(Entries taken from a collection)
*** Block opens ***
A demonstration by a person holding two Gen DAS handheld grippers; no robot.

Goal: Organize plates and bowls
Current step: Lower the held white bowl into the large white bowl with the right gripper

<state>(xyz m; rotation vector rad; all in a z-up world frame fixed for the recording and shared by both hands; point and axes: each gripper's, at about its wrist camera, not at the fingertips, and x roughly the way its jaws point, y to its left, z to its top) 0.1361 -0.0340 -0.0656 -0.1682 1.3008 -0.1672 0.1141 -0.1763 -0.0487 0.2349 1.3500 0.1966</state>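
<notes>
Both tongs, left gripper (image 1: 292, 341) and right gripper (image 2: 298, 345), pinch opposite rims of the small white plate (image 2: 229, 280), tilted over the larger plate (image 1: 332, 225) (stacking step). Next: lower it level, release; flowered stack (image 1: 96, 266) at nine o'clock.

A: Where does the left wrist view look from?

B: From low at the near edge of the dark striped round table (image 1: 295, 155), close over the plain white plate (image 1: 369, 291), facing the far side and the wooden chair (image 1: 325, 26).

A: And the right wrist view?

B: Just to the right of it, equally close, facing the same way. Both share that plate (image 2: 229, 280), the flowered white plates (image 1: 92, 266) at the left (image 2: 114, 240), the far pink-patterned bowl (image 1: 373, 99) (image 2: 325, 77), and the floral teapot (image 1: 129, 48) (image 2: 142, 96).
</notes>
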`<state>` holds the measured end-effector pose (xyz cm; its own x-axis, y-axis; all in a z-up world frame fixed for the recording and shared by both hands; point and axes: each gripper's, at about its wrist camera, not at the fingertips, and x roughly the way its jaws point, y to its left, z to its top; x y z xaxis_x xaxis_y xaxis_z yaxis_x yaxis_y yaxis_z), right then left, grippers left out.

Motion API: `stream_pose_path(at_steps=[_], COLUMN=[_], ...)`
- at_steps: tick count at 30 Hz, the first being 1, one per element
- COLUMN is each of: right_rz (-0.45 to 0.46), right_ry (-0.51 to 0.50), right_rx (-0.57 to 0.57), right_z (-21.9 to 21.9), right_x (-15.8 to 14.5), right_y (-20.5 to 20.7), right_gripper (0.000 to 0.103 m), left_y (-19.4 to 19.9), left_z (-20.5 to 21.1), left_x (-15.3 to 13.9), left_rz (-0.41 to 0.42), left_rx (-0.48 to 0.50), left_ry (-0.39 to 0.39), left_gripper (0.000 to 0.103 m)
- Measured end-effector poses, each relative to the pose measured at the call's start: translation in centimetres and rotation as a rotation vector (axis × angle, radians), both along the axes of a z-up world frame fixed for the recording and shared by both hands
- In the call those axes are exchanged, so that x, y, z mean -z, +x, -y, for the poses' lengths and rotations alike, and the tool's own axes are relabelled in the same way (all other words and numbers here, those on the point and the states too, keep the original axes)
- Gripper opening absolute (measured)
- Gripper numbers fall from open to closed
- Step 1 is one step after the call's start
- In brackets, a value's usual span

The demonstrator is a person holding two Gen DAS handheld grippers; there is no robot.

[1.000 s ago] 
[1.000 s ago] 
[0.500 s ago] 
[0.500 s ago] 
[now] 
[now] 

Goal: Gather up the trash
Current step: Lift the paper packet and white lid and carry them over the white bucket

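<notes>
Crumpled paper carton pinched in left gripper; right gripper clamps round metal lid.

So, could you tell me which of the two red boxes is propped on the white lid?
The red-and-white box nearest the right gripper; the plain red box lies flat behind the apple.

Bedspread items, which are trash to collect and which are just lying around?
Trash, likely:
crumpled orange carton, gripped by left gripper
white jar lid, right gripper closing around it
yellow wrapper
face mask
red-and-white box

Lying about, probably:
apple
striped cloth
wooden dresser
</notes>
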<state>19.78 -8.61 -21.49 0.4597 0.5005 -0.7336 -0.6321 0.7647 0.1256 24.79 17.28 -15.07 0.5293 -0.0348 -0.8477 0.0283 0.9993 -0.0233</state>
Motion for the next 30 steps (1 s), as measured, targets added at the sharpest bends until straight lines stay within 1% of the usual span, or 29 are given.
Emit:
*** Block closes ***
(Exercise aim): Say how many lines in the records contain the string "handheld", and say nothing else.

(Task answer): 2